Simply put, the psychoeducational component of residential treatment at Sierra Tucson involves teaching residents (and family members) about the nature of the issues and disorders with which they or their loved one is struggling with.
At Sierra Tucson, we have a deep appreciation for the power of education. In the broader sense, a commitment to lifelong learning is key to continued growth and development — and in the specific case of residential treatment, education is a means of gaining a greater understanding of oneself and one’s challenges (and regaining control over one’s life).
Psychoeducation is consistent with the disease model of addiction and addiction treatment. For example, a resident with diabetes may need insulin to stay alive — but that resident also needs to understand the nature of his/her disease in order to effectively manage the disease and live a healthy life.
The same is true of residents at Sierra Tucson who may be struggling with addiction, a mood disorder, an eating disorder, or a behavior compulsion.
Common Psychoeducational Experiences
The following are examples of common psychoeducational experiences during residential treatment:
- Learning about the disease model of education (which leads to understanding that addiction is not a “moral failure” or a “lack of character,” but rather a very real condition that requires professional treatment.)
- Learning about the nature of relapse and how to recognize potential triggers that can lead to relapse.

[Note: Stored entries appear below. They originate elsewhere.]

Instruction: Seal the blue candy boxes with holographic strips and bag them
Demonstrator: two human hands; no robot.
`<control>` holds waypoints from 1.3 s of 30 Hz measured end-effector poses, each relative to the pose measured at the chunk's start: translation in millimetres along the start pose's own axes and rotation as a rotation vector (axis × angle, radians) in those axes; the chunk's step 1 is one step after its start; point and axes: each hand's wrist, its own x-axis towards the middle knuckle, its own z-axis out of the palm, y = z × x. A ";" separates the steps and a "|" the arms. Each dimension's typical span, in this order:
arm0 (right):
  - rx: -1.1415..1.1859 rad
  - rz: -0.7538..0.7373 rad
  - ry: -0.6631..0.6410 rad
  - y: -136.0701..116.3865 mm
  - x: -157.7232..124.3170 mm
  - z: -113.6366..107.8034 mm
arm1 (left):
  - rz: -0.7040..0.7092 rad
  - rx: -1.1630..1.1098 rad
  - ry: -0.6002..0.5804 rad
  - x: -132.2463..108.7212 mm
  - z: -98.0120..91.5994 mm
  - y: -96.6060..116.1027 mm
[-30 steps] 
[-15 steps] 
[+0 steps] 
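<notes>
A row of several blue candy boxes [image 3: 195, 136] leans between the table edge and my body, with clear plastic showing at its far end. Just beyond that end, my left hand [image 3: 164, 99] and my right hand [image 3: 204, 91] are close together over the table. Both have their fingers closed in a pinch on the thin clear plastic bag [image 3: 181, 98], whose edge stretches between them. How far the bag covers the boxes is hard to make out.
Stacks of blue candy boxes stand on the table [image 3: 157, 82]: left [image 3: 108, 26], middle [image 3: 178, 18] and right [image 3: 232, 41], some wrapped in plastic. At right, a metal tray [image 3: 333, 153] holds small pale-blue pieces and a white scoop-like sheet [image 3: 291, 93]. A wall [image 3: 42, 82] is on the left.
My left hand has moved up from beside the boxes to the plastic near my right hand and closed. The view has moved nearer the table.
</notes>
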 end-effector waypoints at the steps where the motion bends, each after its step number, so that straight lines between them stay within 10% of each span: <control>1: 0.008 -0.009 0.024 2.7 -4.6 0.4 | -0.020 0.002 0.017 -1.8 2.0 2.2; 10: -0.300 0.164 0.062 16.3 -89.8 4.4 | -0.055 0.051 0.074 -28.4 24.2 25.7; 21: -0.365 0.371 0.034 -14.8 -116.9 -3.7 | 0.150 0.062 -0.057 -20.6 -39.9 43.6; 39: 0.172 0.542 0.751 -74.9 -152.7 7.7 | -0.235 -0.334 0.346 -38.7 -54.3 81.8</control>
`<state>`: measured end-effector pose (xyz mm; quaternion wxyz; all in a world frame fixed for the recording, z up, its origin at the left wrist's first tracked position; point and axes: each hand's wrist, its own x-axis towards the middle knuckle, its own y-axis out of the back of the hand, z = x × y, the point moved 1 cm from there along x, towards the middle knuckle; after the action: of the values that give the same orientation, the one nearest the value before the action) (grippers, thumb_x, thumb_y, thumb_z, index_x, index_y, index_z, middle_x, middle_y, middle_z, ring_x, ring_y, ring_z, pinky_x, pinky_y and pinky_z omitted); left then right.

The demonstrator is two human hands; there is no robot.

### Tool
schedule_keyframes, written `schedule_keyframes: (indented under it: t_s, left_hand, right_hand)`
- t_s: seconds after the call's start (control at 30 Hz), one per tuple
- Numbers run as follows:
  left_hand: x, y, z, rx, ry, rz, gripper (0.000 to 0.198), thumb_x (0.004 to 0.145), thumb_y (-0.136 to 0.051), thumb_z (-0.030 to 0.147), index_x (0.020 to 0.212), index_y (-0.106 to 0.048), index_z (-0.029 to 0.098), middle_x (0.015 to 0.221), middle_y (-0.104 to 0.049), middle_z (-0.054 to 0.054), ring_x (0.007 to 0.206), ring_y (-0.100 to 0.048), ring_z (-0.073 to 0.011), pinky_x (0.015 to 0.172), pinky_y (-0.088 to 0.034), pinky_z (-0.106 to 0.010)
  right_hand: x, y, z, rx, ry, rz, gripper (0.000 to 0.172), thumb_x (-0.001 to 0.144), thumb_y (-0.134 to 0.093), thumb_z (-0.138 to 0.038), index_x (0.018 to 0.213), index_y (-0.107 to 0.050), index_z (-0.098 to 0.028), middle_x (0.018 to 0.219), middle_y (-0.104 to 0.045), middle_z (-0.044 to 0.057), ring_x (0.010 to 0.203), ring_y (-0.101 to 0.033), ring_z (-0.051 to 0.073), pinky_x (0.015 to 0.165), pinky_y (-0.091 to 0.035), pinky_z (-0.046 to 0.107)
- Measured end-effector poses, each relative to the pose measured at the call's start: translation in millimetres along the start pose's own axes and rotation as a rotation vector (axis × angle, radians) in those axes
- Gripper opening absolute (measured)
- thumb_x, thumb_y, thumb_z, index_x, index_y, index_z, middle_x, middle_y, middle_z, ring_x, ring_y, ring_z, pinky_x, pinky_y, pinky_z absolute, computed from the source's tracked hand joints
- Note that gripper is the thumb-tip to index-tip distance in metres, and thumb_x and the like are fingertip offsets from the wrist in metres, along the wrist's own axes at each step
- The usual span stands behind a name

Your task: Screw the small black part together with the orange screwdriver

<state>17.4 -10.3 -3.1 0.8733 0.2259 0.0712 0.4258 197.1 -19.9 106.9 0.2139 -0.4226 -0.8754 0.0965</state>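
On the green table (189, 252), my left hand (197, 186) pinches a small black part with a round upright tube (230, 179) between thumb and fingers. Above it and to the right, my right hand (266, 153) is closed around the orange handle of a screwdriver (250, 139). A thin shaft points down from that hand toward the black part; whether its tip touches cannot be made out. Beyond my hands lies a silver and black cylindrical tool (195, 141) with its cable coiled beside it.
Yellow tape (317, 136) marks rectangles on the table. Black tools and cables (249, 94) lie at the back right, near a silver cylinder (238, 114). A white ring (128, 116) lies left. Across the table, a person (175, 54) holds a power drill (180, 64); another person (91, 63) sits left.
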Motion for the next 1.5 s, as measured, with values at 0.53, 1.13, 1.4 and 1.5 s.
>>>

- Learning about the the ways that addiction and related disorders impact — and are impacted by — family and other loved ones. (This, of course, also leads to learning about the changes that are necessary for family members to support their loved one’s recovery.)
- Education is Empowerment
At Sierra Tucson, psychoeducation exists in conjunction with all treatment programs. Educated residents are empowered residents — and empowered residents are best prepared for a successful pursuit of long-term recovery.